The mayor reportedly stated on Monday that Dallas residents “deserve to know” if the overtime program at the Dallas Police Department (DPD) is being “abused or mismanaged.”
Though Johnson went to bat for DPD throughout this year’s budget talks, the mayor has publicly attributed increasing violence in the city to what he perceives as a failure on the part of exiting police Chief Renee Hall to deliver on promises to reduce crime. Hall said last month that she was “offended” and “exhausted” by the mayor’s posture toward DPD.
When Hall appeared before the city council as it considered cutting the overtime budget, she testified that it is simply impossible for DPD to reliably control or predict crime waves and that the department needed the overtime resources. She also contended that the program was not being abused.

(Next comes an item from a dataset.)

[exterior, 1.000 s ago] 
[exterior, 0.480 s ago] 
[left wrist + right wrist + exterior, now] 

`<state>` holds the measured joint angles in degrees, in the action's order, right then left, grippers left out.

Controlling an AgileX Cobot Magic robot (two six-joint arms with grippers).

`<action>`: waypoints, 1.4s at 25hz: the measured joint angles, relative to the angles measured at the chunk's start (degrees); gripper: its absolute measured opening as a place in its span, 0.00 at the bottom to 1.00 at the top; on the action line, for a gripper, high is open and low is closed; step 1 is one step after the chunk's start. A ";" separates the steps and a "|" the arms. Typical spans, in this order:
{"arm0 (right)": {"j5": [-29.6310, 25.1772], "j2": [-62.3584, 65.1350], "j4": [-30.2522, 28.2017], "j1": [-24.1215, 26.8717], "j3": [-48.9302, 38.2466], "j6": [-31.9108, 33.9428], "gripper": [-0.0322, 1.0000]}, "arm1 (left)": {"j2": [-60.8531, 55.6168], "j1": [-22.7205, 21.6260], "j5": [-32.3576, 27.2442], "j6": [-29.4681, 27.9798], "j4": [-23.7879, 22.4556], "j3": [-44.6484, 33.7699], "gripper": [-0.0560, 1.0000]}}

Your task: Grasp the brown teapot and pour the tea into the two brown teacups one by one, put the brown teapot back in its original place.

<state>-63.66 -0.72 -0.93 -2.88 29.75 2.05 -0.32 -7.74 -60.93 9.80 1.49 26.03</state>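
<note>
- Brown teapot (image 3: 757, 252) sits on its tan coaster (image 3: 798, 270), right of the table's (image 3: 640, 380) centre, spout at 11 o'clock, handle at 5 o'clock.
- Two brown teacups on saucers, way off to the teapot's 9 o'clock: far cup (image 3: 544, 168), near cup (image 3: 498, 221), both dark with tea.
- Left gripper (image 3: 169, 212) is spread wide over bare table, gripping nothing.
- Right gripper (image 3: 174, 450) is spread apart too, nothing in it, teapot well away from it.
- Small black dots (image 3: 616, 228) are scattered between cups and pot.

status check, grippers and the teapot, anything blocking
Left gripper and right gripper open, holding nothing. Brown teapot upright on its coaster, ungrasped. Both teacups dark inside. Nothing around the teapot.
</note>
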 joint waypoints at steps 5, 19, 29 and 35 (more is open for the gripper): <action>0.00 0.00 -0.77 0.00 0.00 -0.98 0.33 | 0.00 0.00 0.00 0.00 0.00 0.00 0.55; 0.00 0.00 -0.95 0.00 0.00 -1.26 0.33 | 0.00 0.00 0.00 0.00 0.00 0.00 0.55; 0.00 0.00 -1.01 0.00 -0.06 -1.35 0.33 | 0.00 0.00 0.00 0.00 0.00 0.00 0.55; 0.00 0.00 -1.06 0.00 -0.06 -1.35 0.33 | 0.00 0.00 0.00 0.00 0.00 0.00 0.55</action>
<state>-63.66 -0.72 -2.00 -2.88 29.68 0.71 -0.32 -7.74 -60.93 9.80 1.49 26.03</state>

In his recent state of the city address, Johnson characterized the nature of his role in city government as shepherding reforms and holding executives accountable for producing results for the city.
The call for an audit occurs as City Manager T.C. Broadnax ponders who will be Dallas’ chief of police. Last week, Johnson expressed hope that Broadnax would focus specifically on the qualifications of the candidates.
“We have a diverse group of finalists, and I am hopeful that the city manager will select the best person for the job, regardless of race or gender,” Johnson said. “What our city needs most is a police chief who is dedicated to making all of our communities safer.”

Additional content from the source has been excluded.